» AIM OF THE EXERCISE
What you return must match the data below exactly, minus any pictures.
★ ★ ★ ★ ★ ★ ★
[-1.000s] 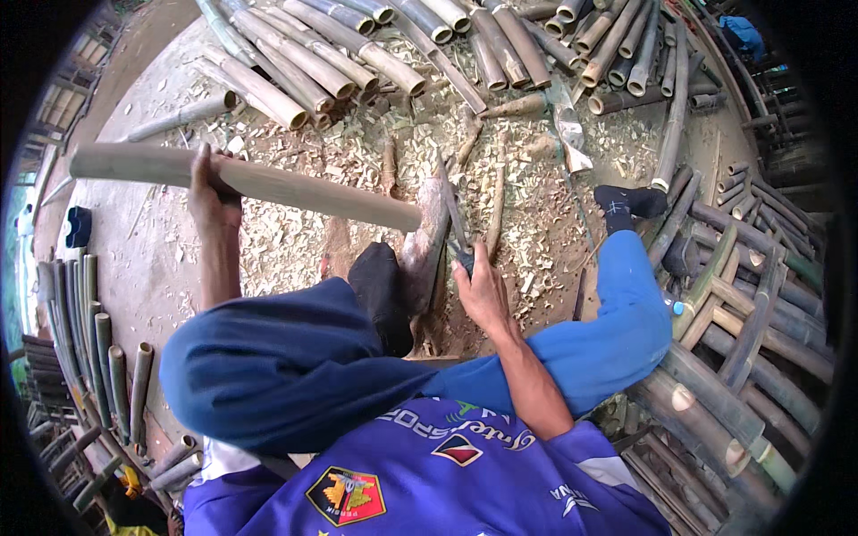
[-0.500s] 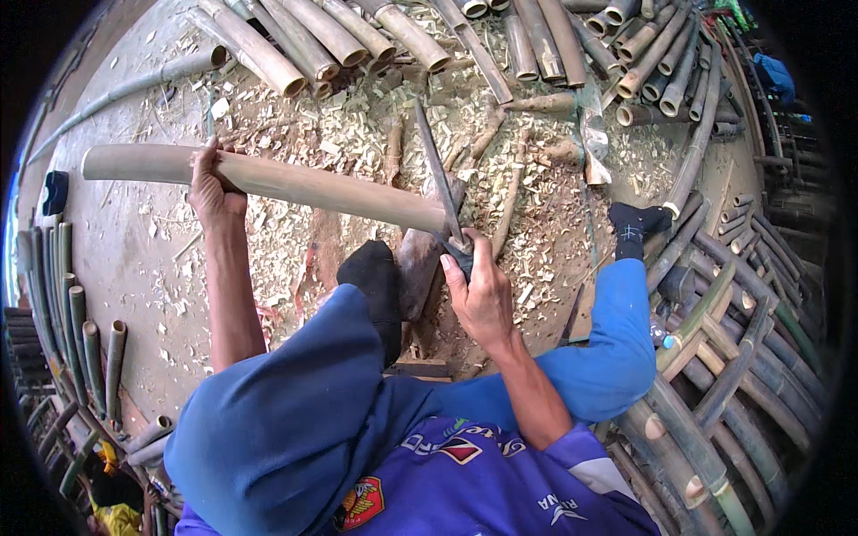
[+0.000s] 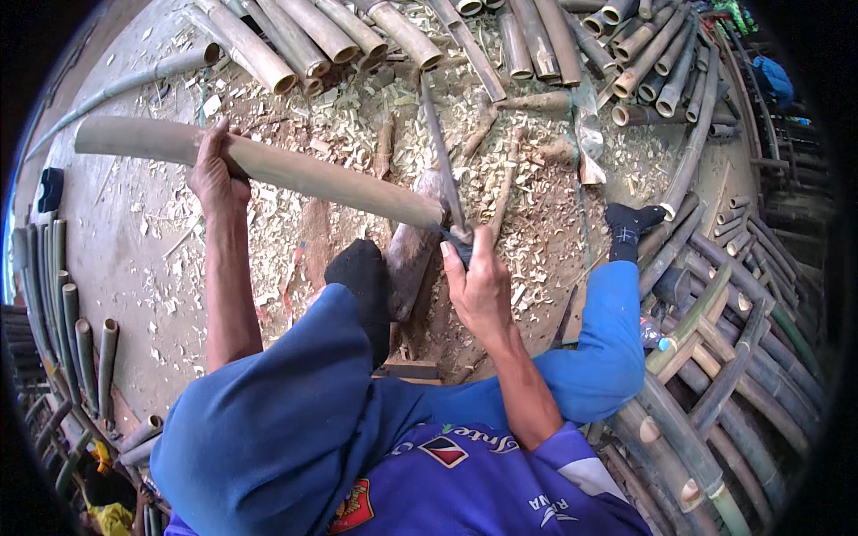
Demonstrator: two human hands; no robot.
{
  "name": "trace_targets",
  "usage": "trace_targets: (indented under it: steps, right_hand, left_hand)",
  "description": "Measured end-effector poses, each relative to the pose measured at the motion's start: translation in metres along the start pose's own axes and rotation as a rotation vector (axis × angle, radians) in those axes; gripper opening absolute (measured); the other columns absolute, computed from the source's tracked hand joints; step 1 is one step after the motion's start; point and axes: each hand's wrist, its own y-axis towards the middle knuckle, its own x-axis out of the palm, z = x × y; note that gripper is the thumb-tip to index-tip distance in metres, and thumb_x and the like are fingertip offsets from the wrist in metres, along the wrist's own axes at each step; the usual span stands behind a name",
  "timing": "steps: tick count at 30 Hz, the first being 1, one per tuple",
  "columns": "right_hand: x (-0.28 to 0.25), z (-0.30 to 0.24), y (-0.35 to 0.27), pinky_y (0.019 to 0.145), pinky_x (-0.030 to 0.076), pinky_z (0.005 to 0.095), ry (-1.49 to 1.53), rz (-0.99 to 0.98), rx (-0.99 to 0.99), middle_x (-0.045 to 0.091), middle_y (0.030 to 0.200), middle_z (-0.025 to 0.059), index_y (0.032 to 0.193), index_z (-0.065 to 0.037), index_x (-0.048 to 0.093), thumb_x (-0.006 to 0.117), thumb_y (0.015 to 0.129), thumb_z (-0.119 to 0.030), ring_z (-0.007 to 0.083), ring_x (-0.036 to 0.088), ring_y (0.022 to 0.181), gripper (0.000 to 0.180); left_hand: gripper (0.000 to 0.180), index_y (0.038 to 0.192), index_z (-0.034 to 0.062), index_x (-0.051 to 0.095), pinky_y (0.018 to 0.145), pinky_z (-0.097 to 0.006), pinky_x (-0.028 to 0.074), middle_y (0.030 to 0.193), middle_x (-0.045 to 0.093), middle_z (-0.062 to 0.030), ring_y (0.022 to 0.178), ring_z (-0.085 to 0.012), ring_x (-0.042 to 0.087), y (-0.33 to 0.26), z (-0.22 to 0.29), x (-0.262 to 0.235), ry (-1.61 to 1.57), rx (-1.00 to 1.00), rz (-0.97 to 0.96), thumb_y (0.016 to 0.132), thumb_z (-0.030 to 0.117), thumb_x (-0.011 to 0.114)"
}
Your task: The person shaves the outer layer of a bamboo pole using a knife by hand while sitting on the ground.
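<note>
So, left hand (image 3: 217,171) grips bamboo (image 3: 331,183), likely steadying it. Right hand (image 3: 483,284) clasps knife handle (image 3: 460,249), blade (image 3: 441,154) beyond its fingers for clearance, presumably.

Smooth, matt bamboo length (image 3: 313,179) and dull metal knife blade (image 3: 441,147)

The floor (image 3: 134,286) shows grey at left and brown toward the middle, where pale shavings (image 3: 541,201) lie scattered. Cut bamboo poles (image 3: 313,29) cover its far side; a longer pole (image 3: 161,70) lies upper left.
</note>
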Motion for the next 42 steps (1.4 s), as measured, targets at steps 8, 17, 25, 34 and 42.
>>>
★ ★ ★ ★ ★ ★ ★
» EXERCISE ANSWER
[-1.000s] 
[-0.500s] 
[+0.000s] 
Demonstrator: two human hands; no robot.
{
  "name": "trace_targets",
  "usage": "trace_targets: (indented under it: steps, right_hand, left_hand)",
  "description": "Measured end-effector poses, each relative to the pose measured at the motion's start: translation in metres along the start pose's own axes and rotation as a rotation vector (axis × angle, radians) in those axes; gripper opening absolute (measured); the other columns absolute, computed from the source's tracked hand joints; step 1 is one step after the motion's start; point and axes: each hand's wrist, its own y-axis towards the middle knuckle, its own x-axis out of the palm, z = x × y; note that gripper is the thumb-tip to index-tip distance in metres, and thumb_x and the like are fingertip offsets from the wrist in metres, along the wrist's own axes at each step; the usual span stands behind a name",
  "timing": "steps: tick count at 30 Hz, the first being 1, one per tuple",
  "columns": "right_hand: x (-0.28 to 0.25), z (-0.30 to 0.24), y (-0.35 to 0.27), pinky_y (0.019 to 0.145), pinky_x (-0.030 to 0.076), pinky_z (0.005 to 0.095), ry (-1.49 to 1.53), rz (-0.99 to 0.98), rx (-0.99 to 0.99), middle_x (-0.045 to 0.091), middle_y (0.030 to 0.200), middle_z (-0.025 to 0.059), index_y (0.032 to 0.193), index_z (-0.065 to 0.037), index_x (-0.048 to 0.093), thumb_x (-0.006 to 0.117), thumb_y (0.015 to 0.129), thumb_z (-0.119 to 0.030), ring_z (-0.007 to 0.083), ring_x (-0.036 to 0.088), ring_y (0.022 to 0.181), gripper (0.000 to 0.180); left_hand: gripper (0.000 to 0.180), index_y (0.038 to 0.192), index_z (-0.034 to 0.062), index_x (-0.051 to 0.095), pinky_y (0.018 to 0.145), pinky_z (-0.097 to 0.006), pinky_x (-0.028 to 0.074), middle_y (0.030 to 0.193), middle_x (-0.045 to 0.093), middle_z (-0.062 to 0.030), ring_y (0.022 to 0.178), ring_z (-0.085 to 0.012), ring_x (-0.042 to 0.087), y (-0.33 to 0.26), z (-0.22 to 0.29), x (-0.262 to 0.235), ry (-1.61 to 1.57), rx (-1.00 to 1.00), rz (-0.97 to 0.96), thumb_y (0.016 to 0.132), thumb_z (-0.030 to 0.117), thumb_x (-0.011 to 0.114)"
}
Your task: The person shaves the outer layer of a bamboo pole using a knife by hand while sitting on the ground.
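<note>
So, left hand (image 3: 217,171) grips bamboo (image 3: 331,183), likely steadying it. Right hand (image 3: 483,284) clasps knife handle (image 3: 460,249), blade (image 3: 441,154) beyond its fingers for clearance, presumably.

Smooth, matt bamboo length (image 3: 313,179) and dull metal knife blade (image 3: 441,147)

The floor (image 3: 134,286) shows grey at left and brown toward the middle, where pale shavings (image 3: 541,201) lie scattered. Cut bamboo poles (image 3: 313,29) cover its far side; a longer pole (image 3: 161,70) lies upper left.
</note>
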Motion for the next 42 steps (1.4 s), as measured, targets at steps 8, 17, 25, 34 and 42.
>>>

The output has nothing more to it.